QUAND LE DIVORCE S’IMPOSE

«Il n’y a pas de facteur obligatoire de divorce. Il faut qu’il y ait des choses très rares pour qu’on dise qu’il faut obligatoirement un divorce. Par exemple quand il y a adultère reconnu et que l’un des membres du couple dise qu’il ne veut plus rester dans le mariage etc. Sinon en vérité, c’est avoir le courage de rester dans le mariage qui est enseigné par la religion. C’est pourquoi il ne faudra jamais dire à une femme ou un homme de divorcer. Ce n’est justement jamais l’imam qui dit de divorcer. L’islam donne toujours le conseil de rester dans le mariage, mais de façon décente.
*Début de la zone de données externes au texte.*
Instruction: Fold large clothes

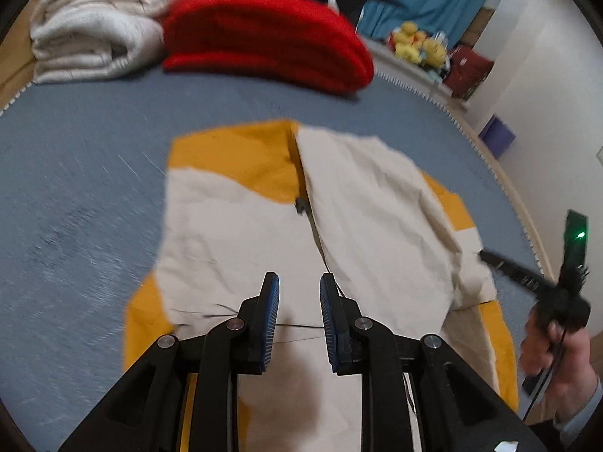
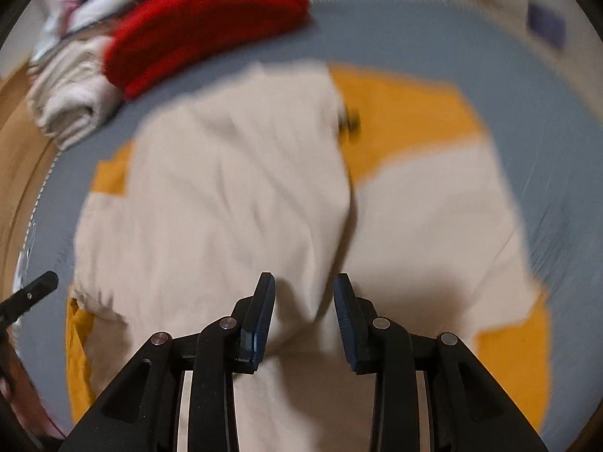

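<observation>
While both tools (image 1: 299, 318) (image 2: 303, 320) hover open, the jacket (image 1: 245, 233) lies flat.

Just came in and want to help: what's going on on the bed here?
A person is folding a cream and yellow jacket laid on the blue-grey bed cover, with a handheld claw in each hand. Both sides look folded in over the zipper. The left claw and right claw hang above it, jaws apart, holding nothing. A red blanket and a white blanket lie behind.

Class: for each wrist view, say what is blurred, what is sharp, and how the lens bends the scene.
Left wrist: left gripper sharp, cream-and-yellow garment slightly smeared, blue cover's edge bowed. Right wrist: right gripper sharp, garment and red blanket heavily smeared.
</observation>
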A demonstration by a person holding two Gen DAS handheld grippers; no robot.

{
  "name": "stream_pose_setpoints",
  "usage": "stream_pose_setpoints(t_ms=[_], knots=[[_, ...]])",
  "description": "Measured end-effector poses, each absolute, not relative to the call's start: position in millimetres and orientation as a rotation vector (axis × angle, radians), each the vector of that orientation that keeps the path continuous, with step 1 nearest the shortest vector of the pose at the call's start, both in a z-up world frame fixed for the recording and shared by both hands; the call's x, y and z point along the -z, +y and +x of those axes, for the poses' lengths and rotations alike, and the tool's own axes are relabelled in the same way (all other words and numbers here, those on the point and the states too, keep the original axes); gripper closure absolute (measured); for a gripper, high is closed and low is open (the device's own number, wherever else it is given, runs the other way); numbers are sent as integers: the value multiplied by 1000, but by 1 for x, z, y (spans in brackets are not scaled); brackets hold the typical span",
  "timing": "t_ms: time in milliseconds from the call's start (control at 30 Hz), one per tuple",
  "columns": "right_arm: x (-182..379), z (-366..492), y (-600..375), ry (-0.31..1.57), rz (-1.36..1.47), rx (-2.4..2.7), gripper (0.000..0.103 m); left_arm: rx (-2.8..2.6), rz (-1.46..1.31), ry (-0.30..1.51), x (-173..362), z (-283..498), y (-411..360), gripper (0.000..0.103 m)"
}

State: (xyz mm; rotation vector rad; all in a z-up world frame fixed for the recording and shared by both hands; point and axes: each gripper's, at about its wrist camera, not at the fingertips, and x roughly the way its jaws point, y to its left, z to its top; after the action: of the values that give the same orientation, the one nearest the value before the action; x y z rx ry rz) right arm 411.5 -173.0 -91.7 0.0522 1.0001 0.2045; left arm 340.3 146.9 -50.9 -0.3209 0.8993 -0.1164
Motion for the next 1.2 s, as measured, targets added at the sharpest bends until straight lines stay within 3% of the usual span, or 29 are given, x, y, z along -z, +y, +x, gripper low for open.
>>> stream_pose_setpoints(t_ms=[167, 333, 533, 700, 900, 1033, 1200], knots=[[7, 373, -191, 750, -2, -197, 69, 109, -239, 799, 4, 283, 163, 83], [-61, 302, -228, 645, 37, -193, 69, 109, -227, 771, -25, 199, 182, 83], [-88, 191, -291, 628, 61, -170, 69, 48, -408, 822, 3, 88, 217, 83], [-65, 120, -365, 706, 145, -72, 69, 27, -561, 1007, 52, 61, 237, 86], [37, 107, -419, 1084, 274, -5, 69, -2, -678, 1241, 109, 69, 247, 86], [90, 113, -429, 1286, 266, 33, 69, -33, -613, 1340, 128, 76, 233, 84], [114, 105, -438, 1368, 260, 48, 69, -61, -569, 1394, 142, 77, 228, 79]])
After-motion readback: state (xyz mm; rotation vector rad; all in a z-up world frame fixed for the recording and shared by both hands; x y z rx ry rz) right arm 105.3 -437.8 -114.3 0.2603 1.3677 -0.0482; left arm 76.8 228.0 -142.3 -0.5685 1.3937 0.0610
Maintenant, effectivement, quand on arrive à un niveau où le couple ne respecte plus ses droits et ses devoirs et qu’il y a transgression flagrante de ces droits et devoirs, en ce moment là, il faut bien identifier quelle sorte d’abus, quelle sorte de problème se pose. Ensuite, voir s’il est possible de trouver des solutions à ces difficultés. Mais on ne peut pas dire par exemple : oui quand votre mari vous insulte le matin, vous pouvez lui demander le divorce ou quand la femme s’absente sans l’autorisation de son mari, il faut divorcer, non ! L’islam ne dit jamais quelque chose comme ça parce qu’il faut préserver les liens du mariage. Il sait que l’homme est fragile, tout comme la femme. Donc, il faut pardonner et tourner la page. Maintenant, quand ça arrive à des niveaux indécents, de violence, d’incompatibilité d’humeur au point que ça devienne pratiquement impossible de vivre ensemble, en ce moment, si l’un des membres du couple demande à divorcer, effectivement cela devient possible. Donc, c’est dans une solution réaliste qui ne veut pas dire que dans tous les cas de figures, vous devez rester dans le mariage. Mais l’islam ne va jamais faciliter le divorce. Donc, ce sera au cas par cas, selon les arguments des uns et des autres».